In ogni caso, tutto ciò non ha nulla a che vedere con la supponente puzza al naso di molti ex allievi di licei o atenei famosi che indossano la boria come un vestito a una cena di gala. È forse questa puzza al naso che talora dà l’impressione, girando fra i grandi centri di ricerca del mondo, di un’incredibile complessità di ricerche ed esperimenti ma anche di una ripetizione pur mirabilmente variata che conduce al trionfo dell’identico. Anni fa, durante un giro di lezioni, conferenze e presentazioni di libri negli Stati Uniti, sono stato all’Università di Yale. Mirabile sotto ogni punto di vista, faceva toccar con mano cosa siano gli Stati Uniti nella ricerca mondiale. A un certo punto ci trovammo davanti ad uno strano, grande edificio dallo stile difficilmente definibile, tempio e piramide dell’età post-umana. Era, spiegò il gentile professore che mi accompagnava, la sede della più importante associazione culturale di Yale della quale solo il presidente, di cui nessuno fece neppure il nome, aveva le chiavi. Insomma, sembrava irraggiungibile come a quel tempo Osama Bin Laden.

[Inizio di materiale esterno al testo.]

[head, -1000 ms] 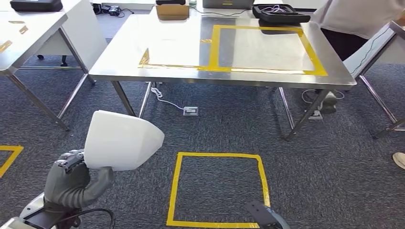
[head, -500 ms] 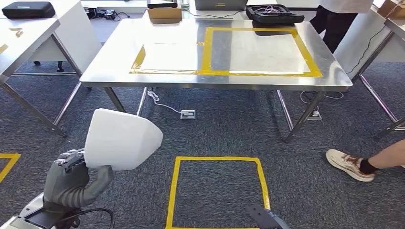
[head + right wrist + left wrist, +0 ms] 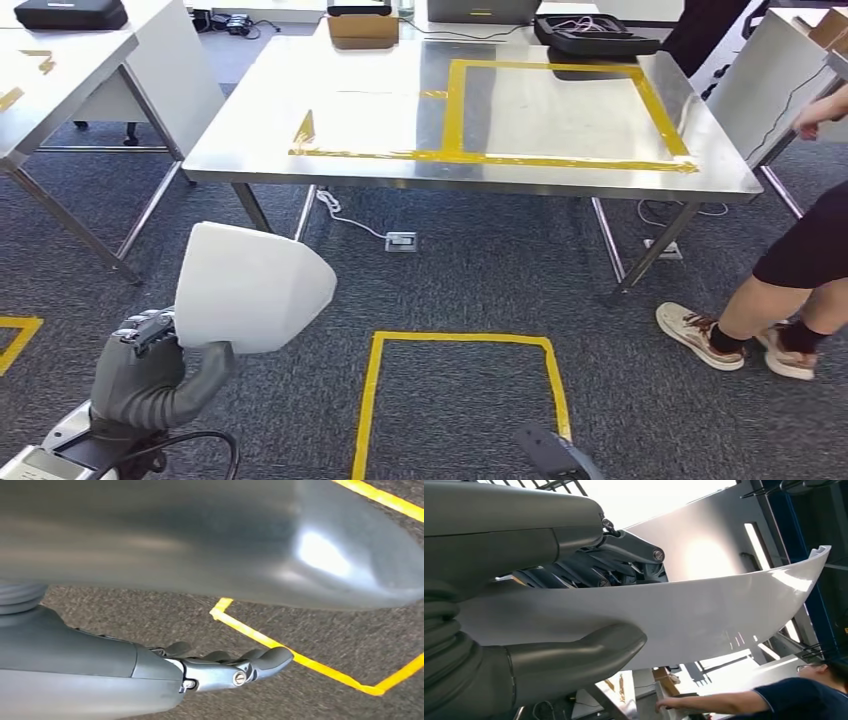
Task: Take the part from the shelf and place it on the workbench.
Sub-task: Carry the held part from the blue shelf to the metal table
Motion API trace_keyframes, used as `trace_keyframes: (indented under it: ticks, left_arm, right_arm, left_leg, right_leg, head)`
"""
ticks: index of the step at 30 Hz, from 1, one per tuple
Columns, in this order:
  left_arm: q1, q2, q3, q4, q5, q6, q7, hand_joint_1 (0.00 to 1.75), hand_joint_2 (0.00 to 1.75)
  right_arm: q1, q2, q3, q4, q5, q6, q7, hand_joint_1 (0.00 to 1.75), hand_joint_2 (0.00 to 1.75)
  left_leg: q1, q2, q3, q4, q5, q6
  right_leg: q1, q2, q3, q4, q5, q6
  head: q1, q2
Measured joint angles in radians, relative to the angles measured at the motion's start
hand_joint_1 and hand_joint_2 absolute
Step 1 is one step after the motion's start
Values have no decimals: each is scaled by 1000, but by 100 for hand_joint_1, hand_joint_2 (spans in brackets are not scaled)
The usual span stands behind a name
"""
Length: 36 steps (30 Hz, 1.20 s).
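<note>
Head view showed the left hand [image 3: 150, 375] gripping the white part [image 3: 252, 290] from below, well short of the bench [image 3: 380, 110]; the right hand [image 3: 220, 667] hung empty, fingers loosely curled. Carrying it level toward the bench's near edge seemed wise.

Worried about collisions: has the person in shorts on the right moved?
Yes: the person has stepped leftward into view, ending nearer the table's near right leg.

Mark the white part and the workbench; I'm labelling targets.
white part [image 3: 255, 290], head view, middle of its curved face.
workbench [image 3: 380, 115], head view, bare steel top left of the taped square.
</note>
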Motion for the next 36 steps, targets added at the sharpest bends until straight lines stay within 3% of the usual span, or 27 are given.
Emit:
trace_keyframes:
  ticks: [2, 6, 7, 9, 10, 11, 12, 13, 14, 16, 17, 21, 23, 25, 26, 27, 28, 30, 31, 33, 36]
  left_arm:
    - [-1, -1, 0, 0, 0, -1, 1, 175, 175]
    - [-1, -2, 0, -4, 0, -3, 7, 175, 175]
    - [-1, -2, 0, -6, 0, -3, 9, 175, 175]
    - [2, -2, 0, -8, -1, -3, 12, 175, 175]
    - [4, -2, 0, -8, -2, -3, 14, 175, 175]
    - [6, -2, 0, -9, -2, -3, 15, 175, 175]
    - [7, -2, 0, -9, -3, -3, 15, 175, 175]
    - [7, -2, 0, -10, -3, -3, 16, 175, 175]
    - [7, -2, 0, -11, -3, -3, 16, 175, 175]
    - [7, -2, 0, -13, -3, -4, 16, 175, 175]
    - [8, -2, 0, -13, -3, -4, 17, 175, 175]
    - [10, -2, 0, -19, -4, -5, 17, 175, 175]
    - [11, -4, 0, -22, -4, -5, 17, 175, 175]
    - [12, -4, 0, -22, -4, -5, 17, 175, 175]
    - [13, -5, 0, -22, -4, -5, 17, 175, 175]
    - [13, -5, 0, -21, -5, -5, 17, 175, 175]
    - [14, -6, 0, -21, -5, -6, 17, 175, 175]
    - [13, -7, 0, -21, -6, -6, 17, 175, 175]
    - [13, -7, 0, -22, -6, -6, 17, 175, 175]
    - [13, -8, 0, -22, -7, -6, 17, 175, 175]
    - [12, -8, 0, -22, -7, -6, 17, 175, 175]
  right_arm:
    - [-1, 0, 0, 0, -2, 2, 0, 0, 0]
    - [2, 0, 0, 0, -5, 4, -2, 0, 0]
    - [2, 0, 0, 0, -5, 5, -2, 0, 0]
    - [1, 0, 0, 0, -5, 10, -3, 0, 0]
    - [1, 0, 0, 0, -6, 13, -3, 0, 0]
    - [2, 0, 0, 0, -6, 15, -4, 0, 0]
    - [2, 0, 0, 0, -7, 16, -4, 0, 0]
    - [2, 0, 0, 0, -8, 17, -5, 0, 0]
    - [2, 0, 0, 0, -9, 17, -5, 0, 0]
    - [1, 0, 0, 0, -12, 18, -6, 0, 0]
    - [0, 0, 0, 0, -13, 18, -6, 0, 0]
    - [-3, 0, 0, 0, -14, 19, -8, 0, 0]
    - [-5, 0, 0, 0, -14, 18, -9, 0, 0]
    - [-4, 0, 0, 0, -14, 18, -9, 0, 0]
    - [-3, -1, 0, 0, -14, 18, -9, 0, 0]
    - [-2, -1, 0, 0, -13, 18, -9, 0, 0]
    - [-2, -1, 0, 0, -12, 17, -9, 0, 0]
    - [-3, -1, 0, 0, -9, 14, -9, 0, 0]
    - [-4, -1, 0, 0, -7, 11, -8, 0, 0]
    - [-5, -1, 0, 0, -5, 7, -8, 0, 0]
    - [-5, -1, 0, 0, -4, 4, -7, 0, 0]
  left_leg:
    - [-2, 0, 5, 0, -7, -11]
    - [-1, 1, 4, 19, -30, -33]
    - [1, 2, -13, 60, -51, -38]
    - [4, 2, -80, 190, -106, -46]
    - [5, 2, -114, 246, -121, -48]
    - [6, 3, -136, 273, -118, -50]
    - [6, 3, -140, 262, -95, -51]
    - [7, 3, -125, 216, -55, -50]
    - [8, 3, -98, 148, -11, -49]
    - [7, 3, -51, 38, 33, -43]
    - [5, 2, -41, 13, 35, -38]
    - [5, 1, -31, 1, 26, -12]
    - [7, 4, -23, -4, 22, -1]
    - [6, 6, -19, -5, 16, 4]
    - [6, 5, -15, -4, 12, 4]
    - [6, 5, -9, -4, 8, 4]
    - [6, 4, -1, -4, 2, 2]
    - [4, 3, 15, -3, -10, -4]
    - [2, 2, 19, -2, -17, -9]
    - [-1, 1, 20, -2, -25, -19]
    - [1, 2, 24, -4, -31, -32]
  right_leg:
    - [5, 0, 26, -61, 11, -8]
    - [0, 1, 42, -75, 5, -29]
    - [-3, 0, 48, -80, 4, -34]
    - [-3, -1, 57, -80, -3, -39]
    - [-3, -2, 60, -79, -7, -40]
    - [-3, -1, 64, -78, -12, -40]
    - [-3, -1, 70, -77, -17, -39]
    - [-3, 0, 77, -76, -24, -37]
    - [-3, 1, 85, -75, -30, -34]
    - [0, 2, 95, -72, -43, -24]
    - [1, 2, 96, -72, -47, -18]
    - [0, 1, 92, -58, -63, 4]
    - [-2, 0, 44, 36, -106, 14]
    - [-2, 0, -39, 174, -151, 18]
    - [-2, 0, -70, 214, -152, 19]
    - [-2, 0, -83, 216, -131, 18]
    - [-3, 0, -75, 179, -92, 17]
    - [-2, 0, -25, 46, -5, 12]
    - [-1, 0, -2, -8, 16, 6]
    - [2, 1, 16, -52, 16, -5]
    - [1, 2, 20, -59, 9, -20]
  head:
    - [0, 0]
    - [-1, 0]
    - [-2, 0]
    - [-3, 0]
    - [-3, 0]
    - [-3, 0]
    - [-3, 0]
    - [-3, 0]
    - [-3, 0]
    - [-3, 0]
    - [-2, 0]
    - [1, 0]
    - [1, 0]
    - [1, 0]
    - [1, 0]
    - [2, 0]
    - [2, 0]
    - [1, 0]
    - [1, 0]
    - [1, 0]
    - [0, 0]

Ma che sollievo provai invece a Chicago, partecipando a un grande incontro promosso dalla sua università pubblica, con numerosi docenti e studenti di ogni ordine e grado e di diversa e varia origine. Mi sembrava di essere ritornato al mio liceo Dante di Trieste, in cui non c’era contrasto tra il reale, talora appassionato interesse per le grandi letture o le dimostrazioni matematiche, il rispetto conviveva con lo scherzo e talora con l’arte di copiare e le sue dovute variazioni. Lo studio come serietà e come gioco.
In Italia il Sessantotto, che doveva fare la rivoluzione, ha contribuito a costruire la società attuale, nel bene e nel male, come aveva visto e denunciato Pasolini. Durante i molti anni in cui ho insegnato Letteratura tedesca all’università di Torino c’è stato pure il periodo messianico dell’esame di gruppo. Nel nostro istituto di Germanistica si organizzavano nuclei di studenti che affrontavano per qualche mese un tema, sul quale alla fine stendevano una relazione comune, firmata da ognuno dei partecipanti – quella su Kafka e la letteratura praghese, ad esempio, è diventata un capitolo di un mio libro, ovviamente con i loro nomi. Diverso è stato il caso di uno studente, mai visto durante le lezioni e le esercitazioni, che si è presentato da solo dicendo, senza specificarlo meglio, che «portava» l’esame di gruppo.
Sono in pensione da molti anni e non posso esprimere alcun giudizio sulla scuola, sull’università (tanto meno quella digitale), sulla ricerca in quanto ascensori sociali, anche perché ogni problema finisce per invertire, direttamente o di rimbalzo, la realtà intera e i suoi caroselli. Mi viene in mente Brecht che racconta la storia di uno scolaro alquanto scadente, che aveva trovato un sistema per convincere i suoi insegnanti ad alzare i voti dei suoi «elaborati», come si diceva allora. Gli insegnanti, correggendo i temi, tracciavano un segno rosso su ogni errore e li riconsegnavano agli studenti affinché ne prendessero visione. Lui aggiungeva, di suo pugno, altri segni rossi, del tutto simili, su parole e frasi in cui non c’era alcuno sbaglio e poi andava a chiedere ai docenti di spiegargli quale errore aveva commesso. Loro non li trovavano e allora, pensando di essersi sbagliati – nella fretta, nella distrazione – cancellavano il segnaccio ingiustificato e si sentivano in dovere di alzare il voto complessivo.
In ogni caso, migliorando artificiosamente il voto, quei professori contribuivano, sia pure in misura modesta, a fare del buon rendimento scolastico un «ascensore sociale».